De cómo Beltenebros, acabadas las dichas aventuras, se fue para la Fuente de los Tres Caños, de donde concertó la ida para Miraflores, donde su señora Oriana estaba, y de cómo un caballero extraño trajo unas joyas de pruebas de leales amadores a la corte del rey y Amadís concertó con su señora Oriana que ambos fuesen, desconocidos, a las probar.
Beltenebros, con mucho placer de su ánimo por haber acabado una tal afrenta y, despedido de las doncellas y caballeros, se tornó a las otras doncellas, que a la fuente hallara, que ya salidas de entre los árboles para él se venían, y mandó a Enil que a Londres se fuese a ver a Gandalín, su primo, y le hiciese hacer otras tales armas como en aquellas batallas trajera, que todas eran rotas sin que alguna defensa en ellas hubiese, y le comprase una buena espada y en cabo de ocho días se viniese a él a aquella Fuente de los Tres Caños, que allí lo hallaría. Él se despidió de ellas y metióse por lo más espeso de la floresta, y Enil se fue a cumplir su mandado, y las doncellas a Miraflores, donde contando a Oriana y a Mabilia lo que habían visto y diciéndoles cómo un caballero que Beltenebros se llamaba lo había todo reparado. Su placer y alegría fue sin comparación sabiendo ya cómo Beltenebros era tan cerca de ellas con tanta honra y prez de su persona cual otro ninguno alcanzar podía.
Beltenebros, metido por la floresta, como oís, fuese acostado a la parte, de Miraflores y halló una ribera que debajo de los grandes árboles corría, y porque aún era temprano apeóse del caballo y dejólo pacer la verde hierba, y quitándose el yelmo se lavó el rostro y las manos y bebió agua, y sentóse pensando en las movibles cosas del mundo, trayendo a su memoria la gran desesperación en que fuera y cómo de su propia voluntad la muerte muchas veces había demandado, no esperando ningún remedio a su gran cuita y dolor, y que Dios, más por la su misericordia que por sus merecimientos, lo había todo remediado, no solamente en le dejar como antes estaba, mas con mucha más gloria y fama que nunca lo fue y sobre todo ser tan cerca de ver y gozar aquélla su muy amada señora Oriana, por quien su corazón ausente se hallando en gran tristura y tribulación era puesto, lo cual le trajo a conocer qué poca fucia los hombres en este mundo deberían tener en aquellas cosas tras que mueren y trabajan, poniendo en ellas tanta afición y tanto amor, no teniendo en sus memorias cuán presto se ganan y se pierden, olvidando el servicio de aquel Señor en todo poderoso que las da y firme las puede hacer.

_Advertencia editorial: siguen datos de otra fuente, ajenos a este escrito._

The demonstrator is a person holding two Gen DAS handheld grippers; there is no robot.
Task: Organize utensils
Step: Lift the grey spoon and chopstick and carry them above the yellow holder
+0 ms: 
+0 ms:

Y cuando más a su pensar seguras las tienen, entonces les son con grande angustia de sus ánimos quitadas, y algunas veces las vidas no se partiendo las ánimas de ellas, mas con mucha seguridad de su salvación. Y muchas veces, siendo así perdidas sin esperanza ninguna de ser recobradas, aquel Señor del mundo las torna como con él lo había hecho, dando a entender que ni en las unas ni en las otras ninguno fiarse debe, sino que haciendo lo que son obligados, las dejen en aquél que sin ninguna contradicción las manda y señorea, como aquél que sin su mano ninguna cosa hacerse puede.